(Work instructions)
Look through the data below for the line with "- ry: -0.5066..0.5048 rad" and the line with "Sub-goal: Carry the", then output those two and all lines in between, exactly as written.
[Records shown — start]
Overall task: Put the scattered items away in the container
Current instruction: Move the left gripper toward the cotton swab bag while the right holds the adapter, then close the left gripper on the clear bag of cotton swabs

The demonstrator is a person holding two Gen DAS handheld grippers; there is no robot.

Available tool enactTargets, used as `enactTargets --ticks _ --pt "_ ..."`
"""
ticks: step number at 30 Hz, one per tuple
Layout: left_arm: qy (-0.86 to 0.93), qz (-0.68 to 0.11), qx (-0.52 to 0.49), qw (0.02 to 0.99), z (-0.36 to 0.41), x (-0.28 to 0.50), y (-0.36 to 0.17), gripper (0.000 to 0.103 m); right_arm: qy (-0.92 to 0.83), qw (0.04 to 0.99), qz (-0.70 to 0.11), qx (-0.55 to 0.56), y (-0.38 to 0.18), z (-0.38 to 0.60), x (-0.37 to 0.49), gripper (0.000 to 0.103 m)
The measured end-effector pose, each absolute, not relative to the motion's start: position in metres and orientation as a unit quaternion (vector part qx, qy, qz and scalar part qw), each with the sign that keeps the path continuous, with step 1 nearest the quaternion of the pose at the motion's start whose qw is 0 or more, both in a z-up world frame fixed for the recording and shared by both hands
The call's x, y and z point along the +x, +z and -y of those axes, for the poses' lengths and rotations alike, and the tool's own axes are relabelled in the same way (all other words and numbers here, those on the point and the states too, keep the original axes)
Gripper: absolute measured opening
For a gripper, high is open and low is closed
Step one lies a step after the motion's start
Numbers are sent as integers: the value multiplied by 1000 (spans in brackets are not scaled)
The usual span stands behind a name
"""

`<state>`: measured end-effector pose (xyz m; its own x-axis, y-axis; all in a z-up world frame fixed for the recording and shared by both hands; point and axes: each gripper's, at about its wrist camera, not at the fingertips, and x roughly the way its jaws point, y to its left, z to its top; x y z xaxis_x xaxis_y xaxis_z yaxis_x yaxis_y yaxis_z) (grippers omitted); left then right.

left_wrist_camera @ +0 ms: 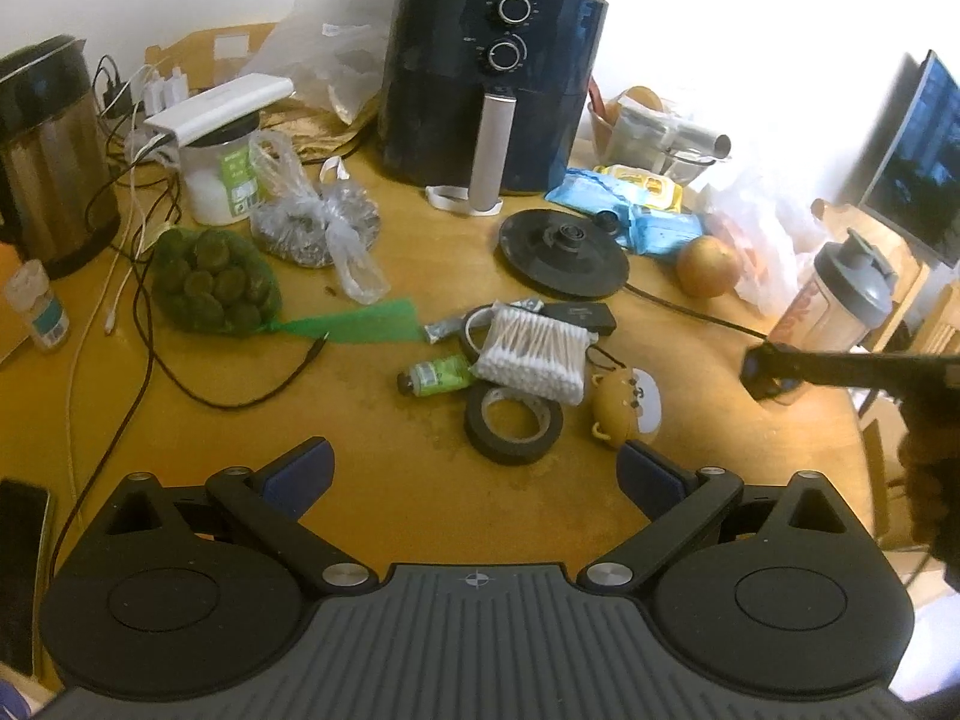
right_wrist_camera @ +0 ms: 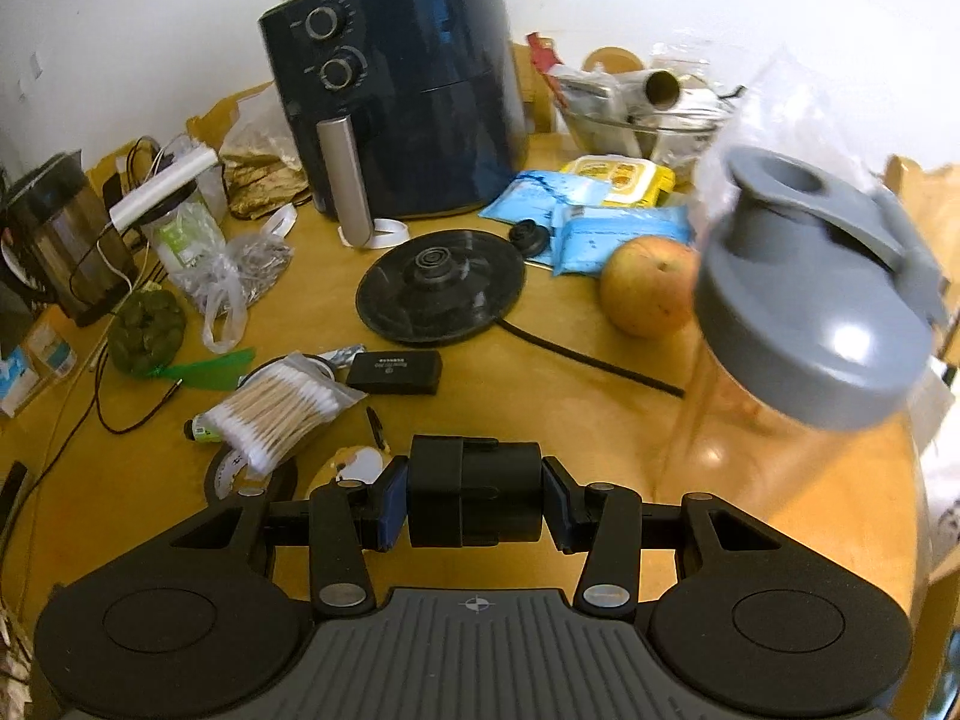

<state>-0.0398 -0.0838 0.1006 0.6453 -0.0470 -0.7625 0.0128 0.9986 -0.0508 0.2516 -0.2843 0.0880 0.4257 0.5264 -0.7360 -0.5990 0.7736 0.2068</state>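
My right gripper (right_wrist_camera: 474,507) is shut on a black plug-like block (right_wrist_camera: 474,474) and holds it above the table. The left wrist view shows that gripper (left_wrist_camera: 765,369) at the right, in front of a shaker bottle (left_wrist_camera: 840,300). My left gripper (left_wrist_camera: 474,465) is open and empty, hanging above the table just short of a small pile. That pile holds a bag of cotton swabs (left_wrist_camera: 534,351), a black tape roll (left_wrist_camera: 513,423), a green tube (left_wrist_camera: 435,375), a yellow plush keychain (left_wrist_camera: 618,411) and a flat black box (left_wrist_camera: 582,313). A glass bowl (right_wrist_camera: 648,123) with a foil roll stands at the back right.
A dark air fryer (left_wrist_camera: 486,78) stands at the back, a kettle base (left_wrist_camera: 561,243) and its cord in front of it. An apple (left_wrist_camera: 708,267), wipe packs (left_wrist_camera: 636,204), a net of green balls (left_wrist_camera: 210,282), a kettle (left_wrist_camera: 48,156), cables and a phone (left_wrist_camera: 21,570) crowd the table.
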Motion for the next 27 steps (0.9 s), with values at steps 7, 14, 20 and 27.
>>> enactTargets --ticks 7,14,20,27 --pt "-29 -430 0 902 93 -16 94 103 320 846 -425 -18 91 305 238 48" --pt "-51 -444 26 894 107 12 84 103 308 853 -422 5 98 322 231 48" --pt "-68 -453 40 888 116 40 73 103 294 860 -417 16 105 338 227 48" --pt "-74 -470 47 879 125 71 54 97 267 867 -420 34 103 357 222 48"
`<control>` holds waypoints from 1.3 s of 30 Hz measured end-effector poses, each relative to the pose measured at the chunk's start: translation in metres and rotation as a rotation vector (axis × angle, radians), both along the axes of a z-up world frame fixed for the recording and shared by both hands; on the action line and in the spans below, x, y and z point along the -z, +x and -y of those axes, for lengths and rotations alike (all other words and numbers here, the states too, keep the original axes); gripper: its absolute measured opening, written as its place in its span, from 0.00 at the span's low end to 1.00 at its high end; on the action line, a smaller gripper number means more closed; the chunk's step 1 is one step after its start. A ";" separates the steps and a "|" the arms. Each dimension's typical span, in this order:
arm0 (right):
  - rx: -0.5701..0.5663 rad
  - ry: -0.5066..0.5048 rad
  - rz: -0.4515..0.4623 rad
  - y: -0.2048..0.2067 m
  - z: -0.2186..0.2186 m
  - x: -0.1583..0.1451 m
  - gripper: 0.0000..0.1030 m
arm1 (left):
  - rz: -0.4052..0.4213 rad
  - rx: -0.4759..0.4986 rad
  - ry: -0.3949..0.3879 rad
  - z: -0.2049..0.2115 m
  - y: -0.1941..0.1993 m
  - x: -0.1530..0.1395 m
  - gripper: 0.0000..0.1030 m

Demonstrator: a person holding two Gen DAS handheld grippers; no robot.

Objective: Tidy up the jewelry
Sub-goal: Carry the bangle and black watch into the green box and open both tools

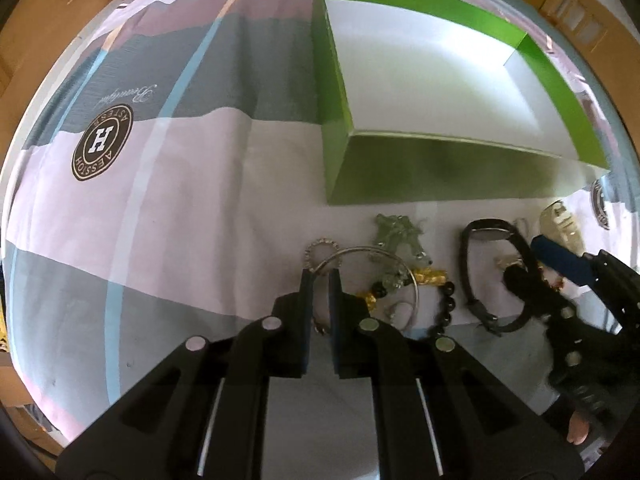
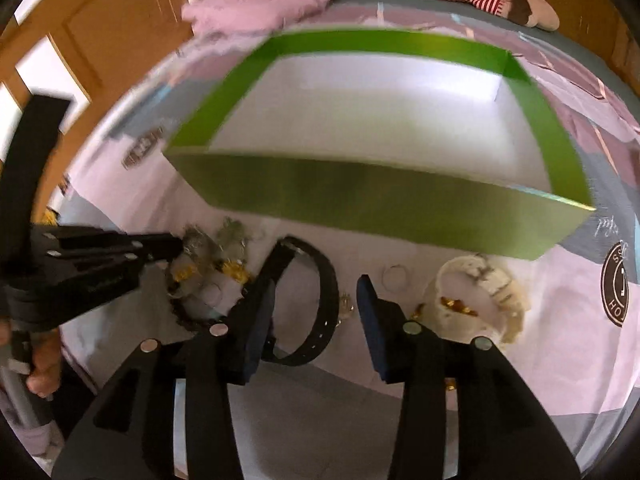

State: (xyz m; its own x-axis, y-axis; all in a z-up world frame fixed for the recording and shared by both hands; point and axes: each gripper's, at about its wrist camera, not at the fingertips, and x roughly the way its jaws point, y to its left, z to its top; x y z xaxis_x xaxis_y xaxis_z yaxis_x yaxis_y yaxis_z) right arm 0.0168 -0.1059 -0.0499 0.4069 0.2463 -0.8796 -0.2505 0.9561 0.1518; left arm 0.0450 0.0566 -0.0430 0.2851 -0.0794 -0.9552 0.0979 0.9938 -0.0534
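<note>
Both wrist cameras looked forward and down along their fingers, close over the bed [image 1: 160,200], sharing the green box [image 1: 400,176] and jewelry.

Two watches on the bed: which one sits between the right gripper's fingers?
The black-strap watch, between the open right gripper fingers; the white watch lies outside them.

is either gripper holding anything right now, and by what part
Left gripper looks closed on the silver bangle, pinching its thin rim. Right gripper is open around the black watch, holding nothing.

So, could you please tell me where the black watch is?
The black strap watch lies on the bedspread before the green box, centre in the right wrist view.
</note>
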 end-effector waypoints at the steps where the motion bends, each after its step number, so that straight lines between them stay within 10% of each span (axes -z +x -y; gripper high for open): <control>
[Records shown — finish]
(Task response)
  - ry: -0.5066..0.5048 rad
  - rz: -0.4515..0.4623 rad
  - y: -0.2048..0.2067 m
  - z: -0.2186..0.2186 m
  - x: -0.1583..0.1451 m
  - gripper: 0.0000..0.1030 m
arm1 (left):
  - rz: -0.4052..0.4213 rad
  - rx: -0.4759..0.4986 rad
  - ry: -0.3949..0.3879 rad
  - z: -0.2049..0.2115 m
  - y: -0.1941..0.1993 m
  - x: -0.1530..0.1395 m
  - gripper: 0.0000..0.1030 m

Demonstrator: a person holding two Gen DAS handheld grippers; no robot.

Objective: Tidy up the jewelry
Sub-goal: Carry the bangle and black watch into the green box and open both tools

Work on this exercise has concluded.